Aggiungiamo che l’esame verrà fatto in presenza, e questo è un bene, se si tratta di consentire ai ragazzi di affrontare una prova che ha, e forse deve continuare ad avere, il significato di un rito di passaggio. Meglio ancora se questa modalità costituisce un primo passo verso un ritorno alla normalità della scuola in presenza (ma sul rientro nelle aule nulla di certo si sa né questa è la sede più opportuna per addentrarsi in un tema così intricato e sfaccettato).
La ragione dell’esame in presenza risiede però soprattutto nella serietà della valutazione che esso solo può garantire. Ma non si è lodata, da parte dei suoi sostenitori, la DAD anche per la mirabolante oggettività delle sue valutazioni? E allora perché cercare una prova finale “davvero” affidabile? Qui salta il principio di non contraddizione: o la valutazione mediante DAD è sicura, e quindi forse, nelle condizioni di rischio attuali, specialmente in alcune Regioni, sarebbe più saggio prevedere un’altra modalità di chiusura del ciclo di studi (si sono sprecate, in modo totalmente inopportuno le metafore sulla “guerra”: ebbene, durante la guerra l’esame di Maturità venne sostituito da uno scrutinio finale); oppure, la valutazione mediante DAD non è così attendibile, se non a prezzo di molti correttivi, tanto sale in zucca ed esperienza, ed è stata una grande operazione di ipocrisia didattica (e allora ci saremmo potuti risparmiare almeno le ossessive indicazioni precettistiche dei colleghi di cui sopra).
Consideriamo poi le misure per la sicurezza. Dopo aver comunicato quali saranno le regole a cui attenersi, e quindi, tra le altre, il dovere di usare la mascherina, dal Ministero si è voluto dichiarare, con giovanilistica benevolenza, che comunque lo studente potrà anche non utilizzarla. Allora: queste misure hanno una reale necessità? sono effettivamente efficaci? e la salute dei docenti, lavoratori della scuola e per di più mediamente in età a rischio complicazioni per coronavirus, deve o non deve essere tutelata?
Altra contraddizione: o è davvero possibile restare chiusi 7/8 ore in un locale con pochi metri quadrati a testa, ma allora questa malattia non è pericolosa e gli scenari catastrofi(sti)ci delineati da alcuni virologi non sono attendibili, oppure lo è, e allora forse sarebbe stato meglio fare, come nella fase precedente dell’anno scolastico, anche l’esame di Stato “da remoto”. E questo non solo per le categorie “a rischio”, ma per tutti, a partire dallo studente sano; avremmo così evitato lo spettacolo sconfortante della fuga individuale di commissari e presidenti.
Perché tante incongruenze?
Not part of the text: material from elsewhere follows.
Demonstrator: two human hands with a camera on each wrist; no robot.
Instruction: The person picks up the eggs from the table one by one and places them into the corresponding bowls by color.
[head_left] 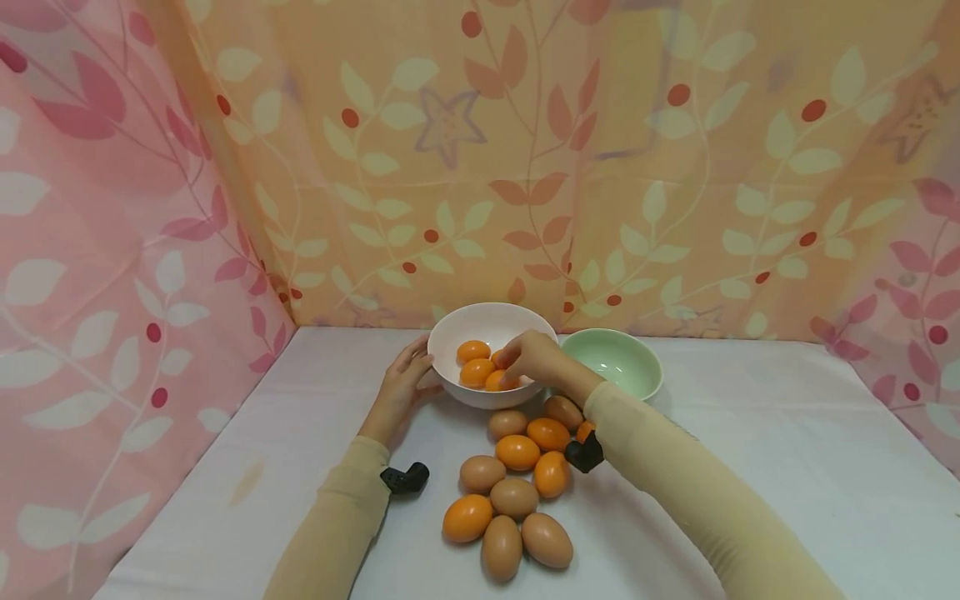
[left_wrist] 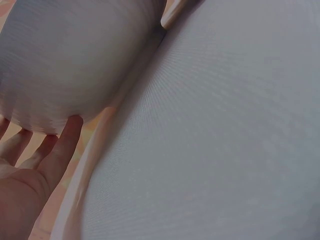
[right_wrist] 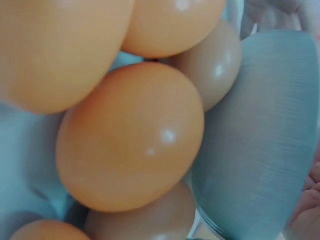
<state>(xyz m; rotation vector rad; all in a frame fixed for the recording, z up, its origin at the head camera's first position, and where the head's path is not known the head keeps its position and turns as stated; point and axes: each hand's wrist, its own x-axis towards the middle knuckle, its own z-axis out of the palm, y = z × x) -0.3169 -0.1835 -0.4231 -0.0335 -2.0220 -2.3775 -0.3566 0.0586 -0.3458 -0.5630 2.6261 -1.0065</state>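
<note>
A white bowl (head_left: 491,400) holds several orange eggs (head_left: 476,373). My left hand (head_left: 401,387) rests against the bowl's left side; in the left wrist view its fairly straight fingers (left_wrist: 62,150) touch the curved outer wall. Over the bowl's right rim reaches my right hand (head_left: 536,358), its bent fingers down inside, pinching an orange egg (head_left: 498,382) at the near side. In front of the bowl lie brown eggs (head_left: 502,546) mixed with more orange eggs (head_left: 517,452). The right wrist view shows some of these close up, with an orange egg (right_wrist: 130,137) beside the bowl's outer wall (right_wrist: 255,135).
A pale green bowl (head_left: 622,362) stands right of the white one, partly behind my right forearm. Both stand on a white-covered table (head_left: 787,450). A patterned curtain (head_left: 525,167) hangs behind. Each wrist wears a small black device, such as the left one (head_left: 405,479).
</note>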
Le questioni complesse devono essere comprese e affrontate in quanto tali, richiedono procedure articolate, vanno incontro a esiti incerti e sono soggette all’errore, che va riconosciuto e corretto secondo un principio di verità e trasparenza; infine non sono semplificabili, perché, per citare Lucio Russo, i segmenti sono segmenti e non semplici bastoncini.
Maura Canalis, Enzo Novara
[1] I percorsi per le competenze trasversali e per l’orientamento (ex Alternanza Scuola Lavoro) che coinvolgono gli studenti di istituti tecnici e professionali e dei licei.